┏━━
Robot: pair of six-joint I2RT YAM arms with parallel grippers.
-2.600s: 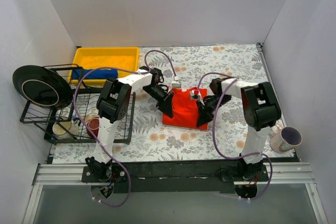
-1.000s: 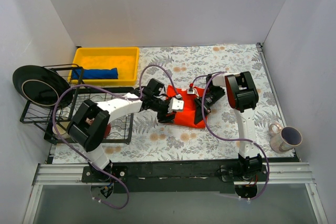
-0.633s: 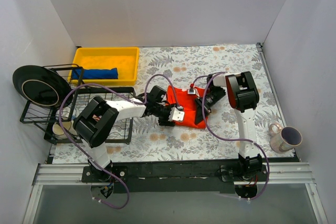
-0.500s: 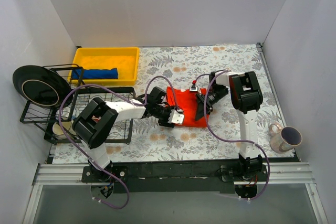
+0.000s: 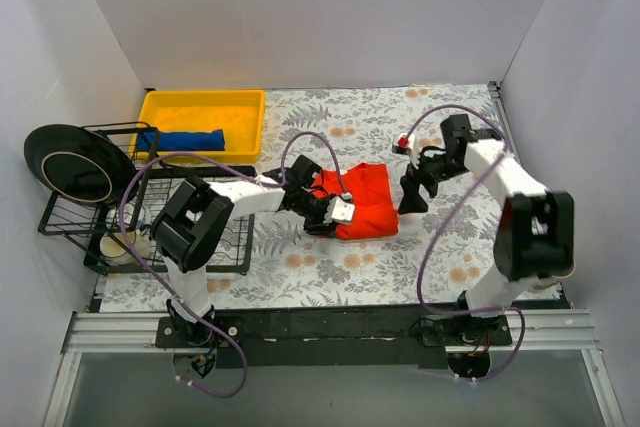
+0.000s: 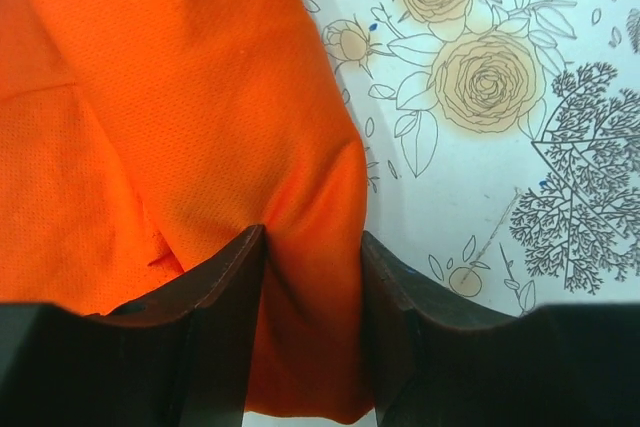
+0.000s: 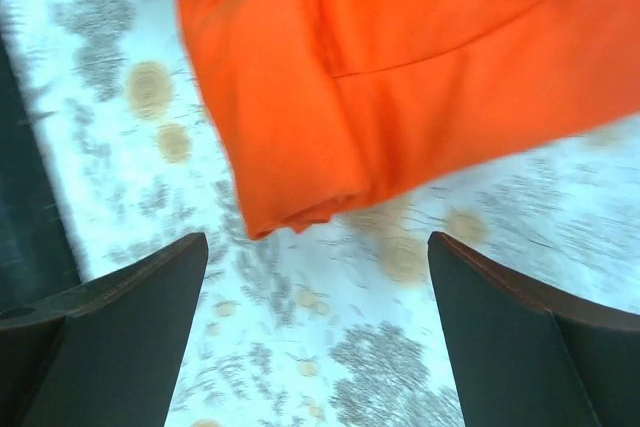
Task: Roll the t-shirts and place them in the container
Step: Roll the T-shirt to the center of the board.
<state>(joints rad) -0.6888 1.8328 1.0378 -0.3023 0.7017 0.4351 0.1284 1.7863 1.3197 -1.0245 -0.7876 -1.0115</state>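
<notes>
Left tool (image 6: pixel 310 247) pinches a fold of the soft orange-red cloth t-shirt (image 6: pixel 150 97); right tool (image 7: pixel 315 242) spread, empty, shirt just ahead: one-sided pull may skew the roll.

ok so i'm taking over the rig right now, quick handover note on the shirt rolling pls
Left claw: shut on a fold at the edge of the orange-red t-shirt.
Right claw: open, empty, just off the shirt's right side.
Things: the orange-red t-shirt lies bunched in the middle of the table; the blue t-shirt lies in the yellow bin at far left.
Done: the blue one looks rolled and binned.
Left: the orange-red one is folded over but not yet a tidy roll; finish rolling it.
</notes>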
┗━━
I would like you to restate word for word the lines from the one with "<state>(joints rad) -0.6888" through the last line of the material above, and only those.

### Answer to the problem
<state>(joints rad) -0.6888 1.8328 1.0378 -0.3023 0.7017 0.4351 0.1284 1.7863 1.3197 -1.0245 -0.7876 -1.0115</state>
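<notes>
Left tool (image 6: pixel 310 247) pinches a fold of the soft orange-red cloth t-shirt (image 6: pixel 150 97); right tool (image 7: pixel 315 242) spread, empty, shirt just ahead: one-sided pull may skew the roll.

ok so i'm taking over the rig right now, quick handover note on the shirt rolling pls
Left claw: shut on a fold at the edge of the orange-red t-shirt.
Right claw: open, empty, just off the shirt's right side.
Things: the orange-red t-shirt lies bunched in the middle of the table; the blue t-shirt lies in the yellow bin at far left.
Done: the blue one looks rolled and binned.
Left: the orange-red one is folded over but not yet a tidy roll; finish rolling it.
</notes>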

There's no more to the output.